Oleksandr turned down the offer and the problems the “civilized raiders” promised to create for him. Tax inspectors recently confiscated all his hardware.

Pavlo spent years growing strawberries in the UK. Three years ago, he returned to Vinnytsia Oblast to apply his expertise. He rented several hectares of land to grow strawberries and expected his first big harvest this summer. In May, several tractors drove over his fields. Pavlo is sure that this was done at the behest of a local official whom he refused to bribe for extending the lease on his land. The official said he would lease it to another farmer if Pavlo did not pay him. Still, Pavlo is determined to fight: he hopes that the authorities in his village will change after the election.

UNEXPECTED DRAWBACKS

Labour migrants who return to Ukraine often encounter unemployment or miserable income – yet again – therefore they risk coming home only when they grow old. “My wife and I worked in Russia for 13 years,” Mykola Artemenko from Smila, Cherkasy Oblast. “The poverty of the 1990s forced us to go abroad. We had to send our children to college and support our parents. We lived one life with no rights, just duties, there, and another life during our brief vacations at home. Whenever we visited our parents, all our friends told us never to go back to Ukraine because life was so hard here. But life in Russia was hard, too—just psychologically. We were nobody in Russia and Ukraine did not need us.”

After a while, the couple returned to Ukraine. The years they worked abroad were not counted toward their pension contribution period, yet they managed to get pensions eventually. “Everything changes,” Mykola’s wife, Olha, recollects. “We had barely seen our children and our parents had grown old while Ukraine’s economy had hardly improved. It was difficult for us to switch to a tiny pension after having a stable decent income. Despite a degree and many years of experience as engineer, I couldn’t find a job in my town after years of working aboard. The local employment centre offered difficult physical work with a miserable salary.”

Mykola failed to find a job, too, because of age restrictions and high unemployment. He says he would go abroad again, like he did 13 years ago, if he had to: “I don’t regret going there.
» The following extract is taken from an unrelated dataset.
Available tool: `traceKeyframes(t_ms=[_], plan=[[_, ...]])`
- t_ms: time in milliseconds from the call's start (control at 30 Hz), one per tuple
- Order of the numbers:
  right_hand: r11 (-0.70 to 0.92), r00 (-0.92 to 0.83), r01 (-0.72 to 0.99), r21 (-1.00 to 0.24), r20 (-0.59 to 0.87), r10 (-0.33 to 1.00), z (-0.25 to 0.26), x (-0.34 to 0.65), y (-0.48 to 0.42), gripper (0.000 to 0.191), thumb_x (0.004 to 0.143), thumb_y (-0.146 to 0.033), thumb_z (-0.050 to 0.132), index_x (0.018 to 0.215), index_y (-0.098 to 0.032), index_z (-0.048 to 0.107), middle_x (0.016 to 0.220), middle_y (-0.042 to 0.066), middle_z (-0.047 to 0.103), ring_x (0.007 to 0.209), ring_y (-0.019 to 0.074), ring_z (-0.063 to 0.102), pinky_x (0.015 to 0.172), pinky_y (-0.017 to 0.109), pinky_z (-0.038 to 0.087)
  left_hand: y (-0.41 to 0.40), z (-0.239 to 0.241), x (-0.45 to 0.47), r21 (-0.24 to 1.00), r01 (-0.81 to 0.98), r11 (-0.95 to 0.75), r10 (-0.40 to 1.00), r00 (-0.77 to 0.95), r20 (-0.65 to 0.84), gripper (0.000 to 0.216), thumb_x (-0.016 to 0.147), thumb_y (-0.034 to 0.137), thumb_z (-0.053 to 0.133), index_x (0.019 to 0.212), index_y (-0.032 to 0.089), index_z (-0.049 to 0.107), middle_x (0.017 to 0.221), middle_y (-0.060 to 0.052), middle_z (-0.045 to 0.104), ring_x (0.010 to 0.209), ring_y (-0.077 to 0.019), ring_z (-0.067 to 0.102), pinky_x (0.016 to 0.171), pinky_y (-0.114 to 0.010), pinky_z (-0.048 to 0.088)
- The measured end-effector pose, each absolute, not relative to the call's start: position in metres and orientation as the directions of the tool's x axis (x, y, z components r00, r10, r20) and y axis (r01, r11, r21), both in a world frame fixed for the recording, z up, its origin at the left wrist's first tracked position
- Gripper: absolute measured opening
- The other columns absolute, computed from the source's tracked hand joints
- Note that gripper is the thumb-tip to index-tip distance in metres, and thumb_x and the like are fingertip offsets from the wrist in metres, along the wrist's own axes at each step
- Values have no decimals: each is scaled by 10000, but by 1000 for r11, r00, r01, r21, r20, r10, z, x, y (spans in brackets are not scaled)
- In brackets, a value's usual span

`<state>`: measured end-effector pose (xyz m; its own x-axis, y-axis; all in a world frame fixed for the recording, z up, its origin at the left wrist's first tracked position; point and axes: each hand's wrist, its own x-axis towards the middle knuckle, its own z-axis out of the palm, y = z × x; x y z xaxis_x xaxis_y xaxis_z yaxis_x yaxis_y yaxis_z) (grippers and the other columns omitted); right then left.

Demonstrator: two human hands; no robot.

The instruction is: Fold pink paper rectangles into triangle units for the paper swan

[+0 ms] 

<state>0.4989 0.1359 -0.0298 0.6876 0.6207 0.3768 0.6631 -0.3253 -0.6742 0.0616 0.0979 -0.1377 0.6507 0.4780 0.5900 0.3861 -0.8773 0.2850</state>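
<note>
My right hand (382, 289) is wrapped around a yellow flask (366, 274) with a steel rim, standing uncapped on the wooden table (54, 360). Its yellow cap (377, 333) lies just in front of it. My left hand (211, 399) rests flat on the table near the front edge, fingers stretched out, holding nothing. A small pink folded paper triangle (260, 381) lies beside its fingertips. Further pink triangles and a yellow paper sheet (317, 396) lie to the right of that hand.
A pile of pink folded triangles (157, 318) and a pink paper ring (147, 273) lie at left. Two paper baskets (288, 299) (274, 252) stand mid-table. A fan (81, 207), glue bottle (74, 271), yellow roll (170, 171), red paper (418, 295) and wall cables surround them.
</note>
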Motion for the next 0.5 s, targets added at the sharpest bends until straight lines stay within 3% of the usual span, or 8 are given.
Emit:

We paid our children’s tuition, took care of our parents and repaired our house. But almost all men my age have died here, they drank a lot. I’m still alive and I don’t drink.”

Oleksiy returned to his hometown Rivne from Portugal in 2008, right before the crisis. He invested his earnings in a house he built and got a job at the RivneAzot nitrogen plant. His salary was much lower than in Portugal but he could still live on it. After Dmytro Firtash bought the plant, everything changed, Oleksiy claims. Now, the managers do not treat employees as people. The plant has turned into a ghetto: employees are searched and scolded. Any attempts to resist lead to firing. Once, employees got food poisoning at the local canteen. One of them demanded an investigation. The next day, she had no job. In the years Oleksiy spent in Europe, he got used to being treated decently as an employee and an individual, so he did not put up with the attitude in Ukraine. Now, he is packing again. His former employer in Porto will hire him back.

Labour migrants returning home from abroad will not necessarily have an opportunity to use the skills they learned at home, invest their earnings and start a successful life. Often, this is because of obstacles created by officials and the state. As a result, those who have Western expertise crucial for Ukraine cannot use it in practice. Just as before, they find themselves unneeded. Thus, it is no surprise that more and more Ukrainian children are joining their parents abroad.